The remaining three questions in the request (limits on the authority, the judge's power to limit it, and oversight bodies) are all moot because the clerk has no such authority to begin with. The opinion notes a single carve-out: a Private Act could authorize a particular municipal court clerk to set bail. General law does not.
What this means for you
If you are a municipal court clerk currently setting bail
Stop, unless you have express authority under a Private Act applicable to your court. The AG's analysis is unambiguous: no general statute authorizes you to admit a defendant to bail. If your office's local practice has been for the clerk to set bail when the judge is unavailable, that practice is unauthorized. Coordinate with your municipal judge and city attorney to revise the procedure: the judge sets bail, or a magistrate (a committing magistrate as defined in § 40-1-106), or a circuit or criminal court clerk under the conditions of § 40-11-105(a)(2).

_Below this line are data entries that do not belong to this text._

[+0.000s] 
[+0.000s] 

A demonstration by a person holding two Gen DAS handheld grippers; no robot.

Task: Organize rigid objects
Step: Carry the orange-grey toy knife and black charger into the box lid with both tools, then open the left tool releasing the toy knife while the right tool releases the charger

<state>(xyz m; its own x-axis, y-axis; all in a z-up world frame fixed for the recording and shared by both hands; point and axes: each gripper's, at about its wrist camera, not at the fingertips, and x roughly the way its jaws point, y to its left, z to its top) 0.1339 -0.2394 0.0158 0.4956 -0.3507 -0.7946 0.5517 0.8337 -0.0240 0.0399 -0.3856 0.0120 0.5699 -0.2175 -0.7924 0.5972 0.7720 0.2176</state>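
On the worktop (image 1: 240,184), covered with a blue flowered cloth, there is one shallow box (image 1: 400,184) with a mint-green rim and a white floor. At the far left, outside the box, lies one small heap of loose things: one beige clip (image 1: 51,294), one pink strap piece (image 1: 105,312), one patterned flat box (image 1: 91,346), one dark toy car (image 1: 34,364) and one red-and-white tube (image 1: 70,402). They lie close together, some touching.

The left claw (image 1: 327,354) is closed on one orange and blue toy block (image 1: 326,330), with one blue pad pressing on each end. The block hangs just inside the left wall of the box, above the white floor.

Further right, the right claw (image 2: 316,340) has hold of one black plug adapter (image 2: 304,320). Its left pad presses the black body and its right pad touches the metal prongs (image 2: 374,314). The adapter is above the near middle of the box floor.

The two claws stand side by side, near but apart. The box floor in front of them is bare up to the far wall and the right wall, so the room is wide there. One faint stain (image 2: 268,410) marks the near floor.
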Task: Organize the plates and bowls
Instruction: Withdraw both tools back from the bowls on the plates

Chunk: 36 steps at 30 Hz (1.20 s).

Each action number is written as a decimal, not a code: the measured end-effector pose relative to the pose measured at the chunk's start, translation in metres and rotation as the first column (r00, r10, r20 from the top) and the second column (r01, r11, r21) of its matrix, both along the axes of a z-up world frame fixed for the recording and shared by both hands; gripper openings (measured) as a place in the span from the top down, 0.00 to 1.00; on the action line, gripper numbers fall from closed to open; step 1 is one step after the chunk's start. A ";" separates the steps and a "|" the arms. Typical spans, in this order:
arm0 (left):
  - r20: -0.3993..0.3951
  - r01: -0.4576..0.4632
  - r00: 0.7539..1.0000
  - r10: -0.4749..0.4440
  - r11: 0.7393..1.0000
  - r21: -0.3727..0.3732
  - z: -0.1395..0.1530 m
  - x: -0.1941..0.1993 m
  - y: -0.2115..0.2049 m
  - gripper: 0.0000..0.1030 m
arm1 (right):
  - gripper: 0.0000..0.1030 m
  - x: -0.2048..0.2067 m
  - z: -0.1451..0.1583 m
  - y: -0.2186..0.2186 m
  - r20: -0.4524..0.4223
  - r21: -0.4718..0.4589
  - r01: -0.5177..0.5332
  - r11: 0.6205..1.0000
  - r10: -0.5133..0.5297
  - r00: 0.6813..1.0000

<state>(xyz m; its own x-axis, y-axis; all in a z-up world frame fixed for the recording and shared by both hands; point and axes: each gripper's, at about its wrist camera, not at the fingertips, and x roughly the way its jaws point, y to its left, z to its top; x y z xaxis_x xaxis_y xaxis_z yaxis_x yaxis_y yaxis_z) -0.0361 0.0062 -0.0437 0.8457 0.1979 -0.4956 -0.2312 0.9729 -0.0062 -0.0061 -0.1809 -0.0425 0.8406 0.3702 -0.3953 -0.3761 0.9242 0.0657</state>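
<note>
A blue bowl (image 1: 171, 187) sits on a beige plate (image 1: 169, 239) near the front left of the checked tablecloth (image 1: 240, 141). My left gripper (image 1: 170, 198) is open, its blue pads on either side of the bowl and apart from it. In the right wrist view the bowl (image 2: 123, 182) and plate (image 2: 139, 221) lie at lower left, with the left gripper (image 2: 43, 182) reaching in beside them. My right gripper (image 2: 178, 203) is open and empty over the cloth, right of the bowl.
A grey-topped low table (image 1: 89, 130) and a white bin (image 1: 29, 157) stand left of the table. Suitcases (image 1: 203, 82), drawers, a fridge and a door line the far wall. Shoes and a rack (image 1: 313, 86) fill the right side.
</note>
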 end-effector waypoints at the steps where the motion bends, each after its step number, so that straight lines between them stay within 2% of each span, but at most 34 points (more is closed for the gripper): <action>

If you are a municipal court judge
You cannot delegate bail-setting to your clerk. The AG cites the standard rule that judicial functions cannot be delegated to ministerial officers. Coordinate with the chief of police, jailer, magistrate, judicial commissioner, or county sheriff so a person with statutory authority is reachable when defendants are arrested. If your municipality wants to give the clerk this authority, the path is a Private Act.
If you are a city attorney advising a municipality
Audit local practice. If the clerk has been setting bail, identify the source of authority. If the only source is local practice, the practice has to change. The Private Act path is available if the city wants to give clerk-set-bail authority by formal action of the General Assembly applicable to that municipality.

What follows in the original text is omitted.